-- Description of the task --
Write out the data that follows. Keep every character unchanged.

-- Provided material --

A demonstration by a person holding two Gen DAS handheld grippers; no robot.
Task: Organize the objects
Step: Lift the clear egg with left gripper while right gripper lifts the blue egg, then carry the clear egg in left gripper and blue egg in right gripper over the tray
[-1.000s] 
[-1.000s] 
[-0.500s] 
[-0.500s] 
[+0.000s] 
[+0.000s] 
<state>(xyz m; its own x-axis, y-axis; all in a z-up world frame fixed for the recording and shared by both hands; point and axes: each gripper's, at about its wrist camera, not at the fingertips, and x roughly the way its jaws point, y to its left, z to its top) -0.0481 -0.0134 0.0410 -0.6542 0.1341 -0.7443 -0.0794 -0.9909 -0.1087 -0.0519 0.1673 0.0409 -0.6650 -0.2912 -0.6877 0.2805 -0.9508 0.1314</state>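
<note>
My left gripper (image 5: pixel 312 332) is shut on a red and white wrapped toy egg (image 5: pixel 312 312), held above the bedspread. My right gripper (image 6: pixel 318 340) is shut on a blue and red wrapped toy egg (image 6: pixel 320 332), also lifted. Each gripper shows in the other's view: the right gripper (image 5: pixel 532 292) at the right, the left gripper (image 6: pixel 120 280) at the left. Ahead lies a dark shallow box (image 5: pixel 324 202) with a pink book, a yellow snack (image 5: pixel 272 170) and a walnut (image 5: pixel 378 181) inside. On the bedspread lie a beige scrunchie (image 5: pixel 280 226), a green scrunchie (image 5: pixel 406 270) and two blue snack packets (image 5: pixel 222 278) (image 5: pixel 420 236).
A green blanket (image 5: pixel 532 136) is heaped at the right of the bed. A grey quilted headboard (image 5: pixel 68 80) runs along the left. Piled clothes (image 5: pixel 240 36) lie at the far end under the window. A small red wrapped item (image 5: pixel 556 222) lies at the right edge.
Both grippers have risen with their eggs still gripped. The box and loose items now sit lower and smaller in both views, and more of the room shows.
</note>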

-- Exercise response --
A demonstration by a person holding two Gen DAS handheld grippers; no robot.
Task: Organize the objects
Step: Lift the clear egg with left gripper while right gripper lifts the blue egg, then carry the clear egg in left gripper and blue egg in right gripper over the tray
[-1.000s] 
[-1.000s] 
[-0.500s] 
[-0.500s] 
[+0.000s] 
[+0.000s] 
<state>(xyz m; its own x-axis, y-axis; all in a z-up world frame fixed for the recording and shared by both hands; point and axes: each gripper's, at about its wrist camera, not at the fingertips, and x roughly the way its jaws point, y to its left, z to its top) -0.0481 -0.0134 0.0410 -0.6542 0.1341 -0.7443 -0.0794 -0.9909 -0.1087 -0.0519 0.1673 0.0409 -0.6650 -0.2912 -0.6877 0.2805 -0.9508 0.1314</state>
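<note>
My left gripper (image 5: pixel 312 332) is shut on a red and white wrapped toy egg (image 5: pixel 312 312), held above the bedspread. My right gripper (image 6: pixel 318 340) is shut on a blue and red wrapped toy egg (image 6: pixel 320 332), also lifted. Each gripper shows in the other's view: the right gripper (image 5: pixel 532 292) at the right, the left gripper (image 6: pixel 120 280) at the left. Ahead lies a dark shallow box (image 5: pixel 324 202) with a pink book, a yellow snack (image 5: pixel 272 170) and a walnut (image 5: pixel 378 181) inside. On the bedspread lie a beige scrunchie (image 5: pixel 280 226), a green scrunchie (image 5: pixel 406 270) and two blue snack packets (image 5: pixel 222 278) (image 5: pixel 420 236).
A green blanket (image 5: pixel 532 136) is heaped at the right of the bed. A grey quilted headboard (image 5: pixel 68 80) runs along the left. Piled clothes (image 5: pixel 240 36) lie at the far end under the window. A small red wrapped item (image 5: pixel 556 222) lies at the right edge.
Both grippers have risen with their eggs still gripped. The box and loose items now sit lower and smaller in both views, and more of the room shows.
</note>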

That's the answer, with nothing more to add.